No dia 6 de maio, encontrei-me em um lugar onde nunca pensei que pisaria: a sede da Pontifícia Comissão para a Tutela dos Menores em Roma, no Palazzo Maffei Marescotti, um pedaço do Vaticano no coração de Roma. A ocasião era o atelier para assinar tesselas de mosaico organizado pela mosaicista freira Samuelle e pelo diretor francês Quentin Delcourt no âmbito do projeto internacional Renaissance-La Symphonie des tesselles, Renascença - A Sinfonia das Tesselas, centrado na possibilidade de curar os traumas do abuso através da arte. Agora entremos no coração do projeto, que se compõe de uma obra de arte, um filme e uma sinfonia, mas gostaria de destacar imediatamente alguns pontos que me impressionaram. Em primeiro lugar, a organização um tanto aproximada do evento hospedado pela Tutela Menorum: o encontro não era público e o convite para participar chegou a algumas pessoas vítimas de abuso e àqueles que trabalham com o tema (mais ou menos assim: «se conheces alguém que sofreu abuso, melhor se mulher, traze-o»); mas sobretudo o envolvimento da Igreja em um projeto que se declara independente.

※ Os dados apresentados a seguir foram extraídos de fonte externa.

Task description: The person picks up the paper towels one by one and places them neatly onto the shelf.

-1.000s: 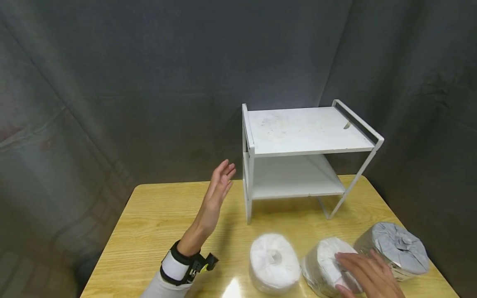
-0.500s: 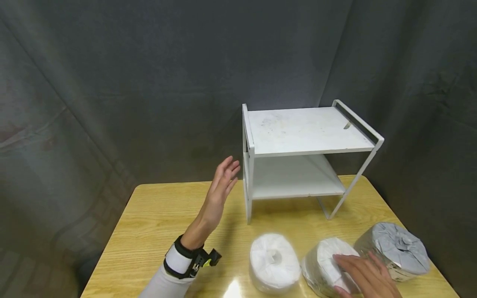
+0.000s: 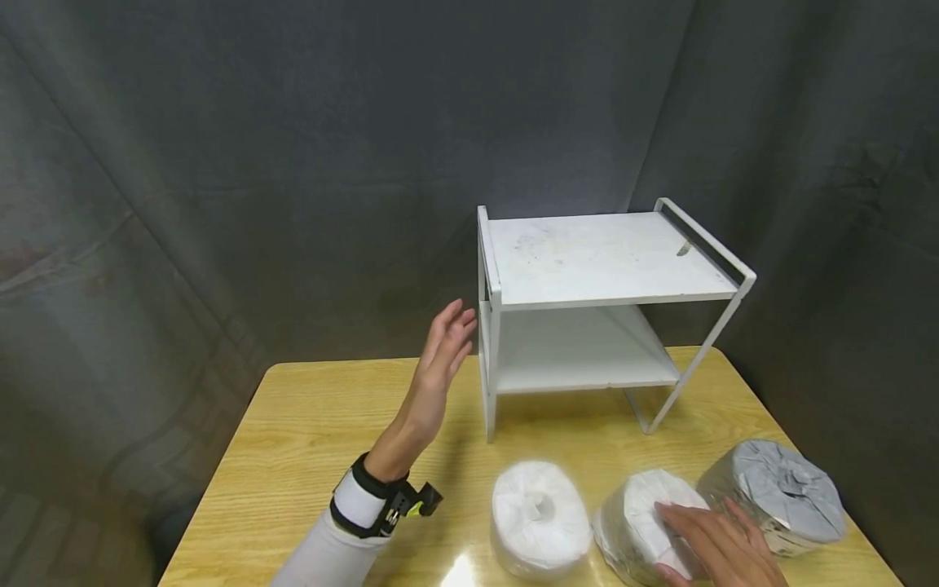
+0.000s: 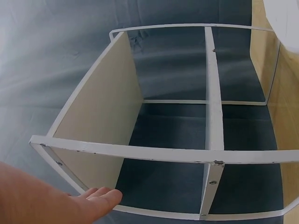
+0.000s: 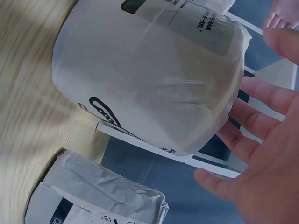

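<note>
My left hand (image 3: pixel 429 391) is raised beside the left side of a white two-tier shelf (image 3: pixel 601 257), fingers extended and holding nothing. In the left wrist view, that hand (image 4: pixel 51 200) overlaps the shelf's side frame (image 4: pixel 126 150). My right hand (image 3: pixel 722 542) lies over the top of a white wrapped toilet roll (image 3: pixel 638 518), the middle one of three. From the right wrist, the fingers (image 5: pixel 254 119) appear spread along the roll's top end, and the printed wrapper (image 5: pixel 140 74) shows. A second white roll (image 3: pixel 539 518) stands to the left, a grey-topped wrapped roll (image 3: pixel 788 489) to the right.
The wooden table (image 3: pixel 315 432) carries the shelf at its back right, behind the rolls. Dark grey curtains (image 3: pixel 330 163) hang close behind and on both sides. A black and white strap with a small camera (image 3: pixel 367 497) circles my left wrist.
My left hand has moved slightly up and to the right, closer to the shelf's side. The right hand has shifted slightly left over the middle roll; the rolls stay in place.
</note>
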Tool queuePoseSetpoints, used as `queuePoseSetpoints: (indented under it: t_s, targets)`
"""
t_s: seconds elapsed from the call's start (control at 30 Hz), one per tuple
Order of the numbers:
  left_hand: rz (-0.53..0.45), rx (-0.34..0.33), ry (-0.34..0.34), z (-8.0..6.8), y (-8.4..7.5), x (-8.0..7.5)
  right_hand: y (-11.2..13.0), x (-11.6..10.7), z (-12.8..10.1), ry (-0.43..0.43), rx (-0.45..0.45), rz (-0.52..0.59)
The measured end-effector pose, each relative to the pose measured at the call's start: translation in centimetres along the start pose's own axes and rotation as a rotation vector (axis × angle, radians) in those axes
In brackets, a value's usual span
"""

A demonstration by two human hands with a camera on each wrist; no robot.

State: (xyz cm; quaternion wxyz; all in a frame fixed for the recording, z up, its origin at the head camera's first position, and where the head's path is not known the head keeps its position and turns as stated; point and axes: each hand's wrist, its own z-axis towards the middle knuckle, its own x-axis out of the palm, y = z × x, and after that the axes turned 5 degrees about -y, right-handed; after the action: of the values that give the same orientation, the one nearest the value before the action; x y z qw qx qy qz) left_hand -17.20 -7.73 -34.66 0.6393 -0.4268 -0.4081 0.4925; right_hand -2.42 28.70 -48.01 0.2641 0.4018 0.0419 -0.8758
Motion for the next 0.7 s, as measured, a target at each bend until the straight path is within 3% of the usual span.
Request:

De que forma bispos e Vaticano apoiam Renaissance? Estava curiosa e perguntei ao administrador da Tutela Menorum Stefano Mattei, que me respondeu de forma no mínimo singular.

Mas vamos com ordem.

Renaissance é um mosaico realizado pela freira Samuelle, artista, religiosa eremita francesa e vítima de Marko Rupnik, dedicado às mulheres vítimas de abuso na Igreja. Uma obra monumental de 50 metros quadrados constituída por milhares de tesselas, todas assinadas por vítimas de abuso clerical ou por pessoas que as apoiaram (e por alguns prelados…), montadas durante diversos ateliers guiados pela própria freira Samuelle. O último atelier será realizado no dia 30 de junho em Lourdes - não por acaso, aqui o bispo de Tarbes e Lourdes Jean-Marc Micas um ano atrás havia tomado posição cobrindo o mosaico de Rupnik na porta do Santuário - e depois a obra, uma vez terminada, será exposta em Paris no início de 2027. Posteriormente será dividida em 200 fragmentos que deveriam chegar a tantas dioceses, locais de culto ou, alternativamente, espaços expositivos em todo o mundo.